§ **What to produce**
Scan the data below and give the number of lines that include the word "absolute", with no other words.

§ **Items from a dataset**
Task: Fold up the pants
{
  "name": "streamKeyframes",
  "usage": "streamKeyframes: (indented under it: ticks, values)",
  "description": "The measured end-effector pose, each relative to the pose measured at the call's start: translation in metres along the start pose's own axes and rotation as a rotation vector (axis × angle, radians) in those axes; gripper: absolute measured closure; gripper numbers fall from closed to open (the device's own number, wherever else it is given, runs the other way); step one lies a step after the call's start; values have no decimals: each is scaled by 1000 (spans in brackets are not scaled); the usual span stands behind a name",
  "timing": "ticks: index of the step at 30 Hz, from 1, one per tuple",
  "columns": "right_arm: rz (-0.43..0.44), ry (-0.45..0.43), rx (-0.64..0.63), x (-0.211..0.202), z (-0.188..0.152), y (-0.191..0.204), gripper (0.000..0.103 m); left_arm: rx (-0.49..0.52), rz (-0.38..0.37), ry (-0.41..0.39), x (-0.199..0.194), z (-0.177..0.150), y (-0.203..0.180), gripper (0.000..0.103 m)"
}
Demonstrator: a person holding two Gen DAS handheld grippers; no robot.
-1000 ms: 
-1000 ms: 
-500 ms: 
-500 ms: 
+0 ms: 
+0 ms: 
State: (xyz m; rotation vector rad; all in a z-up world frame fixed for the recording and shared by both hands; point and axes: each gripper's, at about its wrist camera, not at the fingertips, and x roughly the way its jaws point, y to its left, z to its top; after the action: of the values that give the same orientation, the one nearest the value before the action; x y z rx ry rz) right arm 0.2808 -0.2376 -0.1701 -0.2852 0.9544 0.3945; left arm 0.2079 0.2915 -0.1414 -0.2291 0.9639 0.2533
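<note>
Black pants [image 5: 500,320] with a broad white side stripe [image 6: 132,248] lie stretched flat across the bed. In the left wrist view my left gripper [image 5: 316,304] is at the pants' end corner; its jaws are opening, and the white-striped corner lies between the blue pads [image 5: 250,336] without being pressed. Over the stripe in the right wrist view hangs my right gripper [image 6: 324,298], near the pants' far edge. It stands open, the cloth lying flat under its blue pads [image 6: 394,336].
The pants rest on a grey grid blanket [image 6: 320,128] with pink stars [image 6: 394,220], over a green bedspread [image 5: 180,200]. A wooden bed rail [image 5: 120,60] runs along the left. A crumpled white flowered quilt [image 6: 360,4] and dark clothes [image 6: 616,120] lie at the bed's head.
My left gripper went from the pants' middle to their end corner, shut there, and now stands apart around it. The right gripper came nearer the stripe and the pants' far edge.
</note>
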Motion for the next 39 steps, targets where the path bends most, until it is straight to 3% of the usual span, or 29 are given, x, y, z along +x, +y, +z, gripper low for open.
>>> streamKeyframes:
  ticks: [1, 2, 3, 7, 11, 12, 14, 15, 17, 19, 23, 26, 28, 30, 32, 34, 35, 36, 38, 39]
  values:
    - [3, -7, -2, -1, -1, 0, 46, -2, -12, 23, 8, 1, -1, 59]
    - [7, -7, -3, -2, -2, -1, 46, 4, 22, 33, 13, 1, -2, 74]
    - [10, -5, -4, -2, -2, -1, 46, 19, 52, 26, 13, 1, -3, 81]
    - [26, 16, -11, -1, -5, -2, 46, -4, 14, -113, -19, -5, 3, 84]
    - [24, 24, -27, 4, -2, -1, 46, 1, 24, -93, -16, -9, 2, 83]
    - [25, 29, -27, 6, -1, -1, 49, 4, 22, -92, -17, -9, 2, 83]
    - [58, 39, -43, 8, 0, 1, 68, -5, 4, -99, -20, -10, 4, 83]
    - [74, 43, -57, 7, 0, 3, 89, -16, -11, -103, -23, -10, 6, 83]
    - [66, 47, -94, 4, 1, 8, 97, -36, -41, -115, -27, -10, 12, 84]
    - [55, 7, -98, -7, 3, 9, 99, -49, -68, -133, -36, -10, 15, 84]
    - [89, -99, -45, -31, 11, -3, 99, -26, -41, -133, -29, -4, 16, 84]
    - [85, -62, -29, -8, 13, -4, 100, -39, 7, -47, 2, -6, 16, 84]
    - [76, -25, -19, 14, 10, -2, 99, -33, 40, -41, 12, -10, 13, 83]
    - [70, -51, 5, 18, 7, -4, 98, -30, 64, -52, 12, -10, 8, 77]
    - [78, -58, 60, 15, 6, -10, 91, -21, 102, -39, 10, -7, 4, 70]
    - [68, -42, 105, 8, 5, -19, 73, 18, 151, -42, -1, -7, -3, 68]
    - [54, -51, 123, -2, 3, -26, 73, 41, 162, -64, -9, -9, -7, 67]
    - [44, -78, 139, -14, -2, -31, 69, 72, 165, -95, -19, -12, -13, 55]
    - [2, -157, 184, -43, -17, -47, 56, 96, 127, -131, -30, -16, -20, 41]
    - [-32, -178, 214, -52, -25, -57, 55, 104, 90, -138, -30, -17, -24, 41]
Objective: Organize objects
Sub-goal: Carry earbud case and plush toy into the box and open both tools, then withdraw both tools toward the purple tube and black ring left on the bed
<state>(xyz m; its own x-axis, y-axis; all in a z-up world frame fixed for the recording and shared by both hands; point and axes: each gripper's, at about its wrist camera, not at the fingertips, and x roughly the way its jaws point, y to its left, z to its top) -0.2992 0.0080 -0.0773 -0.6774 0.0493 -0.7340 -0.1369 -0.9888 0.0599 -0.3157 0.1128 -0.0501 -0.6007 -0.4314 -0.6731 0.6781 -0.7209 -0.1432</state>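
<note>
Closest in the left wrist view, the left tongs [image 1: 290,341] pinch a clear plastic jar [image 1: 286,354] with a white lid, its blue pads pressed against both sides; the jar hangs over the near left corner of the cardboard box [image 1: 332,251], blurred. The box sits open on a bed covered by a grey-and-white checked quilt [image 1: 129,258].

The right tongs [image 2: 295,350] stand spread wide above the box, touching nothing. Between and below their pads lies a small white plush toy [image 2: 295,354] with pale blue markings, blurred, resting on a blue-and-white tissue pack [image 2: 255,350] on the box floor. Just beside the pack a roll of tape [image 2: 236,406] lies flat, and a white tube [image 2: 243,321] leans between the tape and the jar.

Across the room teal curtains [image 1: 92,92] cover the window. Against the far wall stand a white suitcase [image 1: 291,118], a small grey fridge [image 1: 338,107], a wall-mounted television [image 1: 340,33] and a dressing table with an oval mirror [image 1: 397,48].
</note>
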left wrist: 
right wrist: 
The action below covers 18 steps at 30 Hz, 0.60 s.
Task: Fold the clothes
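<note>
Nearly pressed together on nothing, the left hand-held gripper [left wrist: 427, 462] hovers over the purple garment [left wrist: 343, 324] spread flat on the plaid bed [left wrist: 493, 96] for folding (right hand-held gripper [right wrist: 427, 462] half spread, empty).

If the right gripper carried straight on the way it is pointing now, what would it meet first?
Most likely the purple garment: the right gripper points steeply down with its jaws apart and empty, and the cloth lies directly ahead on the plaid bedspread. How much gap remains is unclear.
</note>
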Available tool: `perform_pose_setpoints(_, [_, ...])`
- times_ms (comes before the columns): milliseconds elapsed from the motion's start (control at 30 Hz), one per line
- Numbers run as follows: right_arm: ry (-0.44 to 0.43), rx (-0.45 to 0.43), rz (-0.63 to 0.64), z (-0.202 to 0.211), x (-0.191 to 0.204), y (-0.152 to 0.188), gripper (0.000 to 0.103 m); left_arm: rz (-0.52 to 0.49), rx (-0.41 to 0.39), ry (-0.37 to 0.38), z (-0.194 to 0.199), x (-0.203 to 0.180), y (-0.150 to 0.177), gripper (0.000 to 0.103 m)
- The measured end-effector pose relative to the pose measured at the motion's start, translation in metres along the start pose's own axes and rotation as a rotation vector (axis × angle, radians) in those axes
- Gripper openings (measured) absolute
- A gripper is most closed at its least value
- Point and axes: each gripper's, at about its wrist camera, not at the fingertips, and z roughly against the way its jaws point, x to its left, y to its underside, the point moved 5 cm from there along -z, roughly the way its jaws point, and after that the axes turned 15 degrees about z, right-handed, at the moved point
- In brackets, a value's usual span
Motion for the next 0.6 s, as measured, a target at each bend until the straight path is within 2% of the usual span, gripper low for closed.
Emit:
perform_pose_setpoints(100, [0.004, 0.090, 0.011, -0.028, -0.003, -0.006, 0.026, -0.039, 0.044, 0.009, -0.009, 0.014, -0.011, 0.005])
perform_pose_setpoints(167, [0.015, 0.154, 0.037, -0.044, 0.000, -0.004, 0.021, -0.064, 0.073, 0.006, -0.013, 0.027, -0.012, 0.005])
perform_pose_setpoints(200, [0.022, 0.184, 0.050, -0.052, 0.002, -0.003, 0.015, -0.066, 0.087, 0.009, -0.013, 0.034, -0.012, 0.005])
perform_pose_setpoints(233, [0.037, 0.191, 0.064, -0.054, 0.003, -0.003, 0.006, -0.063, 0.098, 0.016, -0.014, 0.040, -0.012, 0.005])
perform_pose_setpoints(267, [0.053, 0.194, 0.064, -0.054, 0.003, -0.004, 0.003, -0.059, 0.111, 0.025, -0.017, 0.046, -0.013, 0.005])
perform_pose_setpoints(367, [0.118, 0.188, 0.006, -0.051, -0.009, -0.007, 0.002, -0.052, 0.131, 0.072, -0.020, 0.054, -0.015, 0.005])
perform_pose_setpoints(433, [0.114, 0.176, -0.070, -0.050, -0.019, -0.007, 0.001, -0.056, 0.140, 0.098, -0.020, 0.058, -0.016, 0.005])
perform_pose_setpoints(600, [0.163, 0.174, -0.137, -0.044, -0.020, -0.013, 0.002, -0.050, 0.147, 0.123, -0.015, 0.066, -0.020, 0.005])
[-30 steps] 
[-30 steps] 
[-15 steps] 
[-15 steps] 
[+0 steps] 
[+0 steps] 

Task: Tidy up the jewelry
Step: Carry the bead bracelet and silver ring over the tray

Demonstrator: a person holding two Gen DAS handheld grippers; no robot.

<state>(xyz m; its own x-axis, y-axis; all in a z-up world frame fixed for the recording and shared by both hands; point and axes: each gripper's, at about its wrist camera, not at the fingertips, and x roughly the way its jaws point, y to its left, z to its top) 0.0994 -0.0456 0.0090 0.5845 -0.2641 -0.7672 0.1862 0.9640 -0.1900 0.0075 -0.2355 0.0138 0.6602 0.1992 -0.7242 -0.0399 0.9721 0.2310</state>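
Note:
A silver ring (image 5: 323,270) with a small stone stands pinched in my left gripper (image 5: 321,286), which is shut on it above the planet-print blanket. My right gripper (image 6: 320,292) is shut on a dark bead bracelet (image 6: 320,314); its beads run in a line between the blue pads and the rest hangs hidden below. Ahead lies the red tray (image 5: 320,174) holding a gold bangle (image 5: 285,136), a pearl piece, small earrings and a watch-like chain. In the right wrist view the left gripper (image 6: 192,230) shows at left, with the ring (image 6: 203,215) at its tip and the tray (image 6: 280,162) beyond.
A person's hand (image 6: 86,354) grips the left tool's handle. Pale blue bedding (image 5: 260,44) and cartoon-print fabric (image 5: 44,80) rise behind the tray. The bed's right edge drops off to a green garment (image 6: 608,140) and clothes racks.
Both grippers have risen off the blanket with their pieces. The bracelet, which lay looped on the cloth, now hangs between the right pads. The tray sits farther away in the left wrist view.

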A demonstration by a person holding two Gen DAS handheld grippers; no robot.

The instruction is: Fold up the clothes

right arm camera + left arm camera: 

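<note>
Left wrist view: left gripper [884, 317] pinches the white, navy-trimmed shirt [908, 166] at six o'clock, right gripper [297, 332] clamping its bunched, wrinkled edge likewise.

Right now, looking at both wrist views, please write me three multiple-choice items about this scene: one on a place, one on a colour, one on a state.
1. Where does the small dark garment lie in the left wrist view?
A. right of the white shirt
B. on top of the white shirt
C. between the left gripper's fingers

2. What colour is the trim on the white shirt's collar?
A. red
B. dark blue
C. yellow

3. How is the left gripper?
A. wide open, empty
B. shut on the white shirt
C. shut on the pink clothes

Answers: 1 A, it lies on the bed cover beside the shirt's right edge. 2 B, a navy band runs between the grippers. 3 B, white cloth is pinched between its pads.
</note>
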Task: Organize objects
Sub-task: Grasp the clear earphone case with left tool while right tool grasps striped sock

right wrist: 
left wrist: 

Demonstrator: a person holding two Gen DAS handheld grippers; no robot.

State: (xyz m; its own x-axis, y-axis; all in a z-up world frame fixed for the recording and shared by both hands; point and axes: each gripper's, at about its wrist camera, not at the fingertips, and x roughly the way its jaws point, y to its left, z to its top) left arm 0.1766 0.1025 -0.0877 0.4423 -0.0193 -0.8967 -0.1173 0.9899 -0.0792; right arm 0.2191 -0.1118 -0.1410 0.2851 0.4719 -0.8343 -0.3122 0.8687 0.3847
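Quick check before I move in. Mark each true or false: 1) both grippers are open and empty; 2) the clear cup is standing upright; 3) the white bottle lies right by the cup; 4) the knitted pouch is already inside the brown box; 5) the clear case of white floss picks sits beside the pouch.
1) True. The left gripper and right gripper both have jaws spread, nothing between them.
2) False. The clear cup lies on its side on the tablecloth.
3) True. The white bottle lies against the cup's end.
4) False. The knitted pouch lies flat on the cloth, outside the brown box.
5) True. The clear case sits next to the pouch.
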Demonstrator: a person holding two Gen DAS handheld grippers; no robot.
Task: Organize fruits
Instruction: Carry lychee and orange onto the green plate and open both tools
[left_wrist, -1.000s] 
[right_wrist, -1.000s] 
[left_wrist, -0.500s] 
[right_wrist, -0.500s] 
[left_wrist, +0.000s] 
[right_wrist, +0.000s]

§ **Exercise solution**
2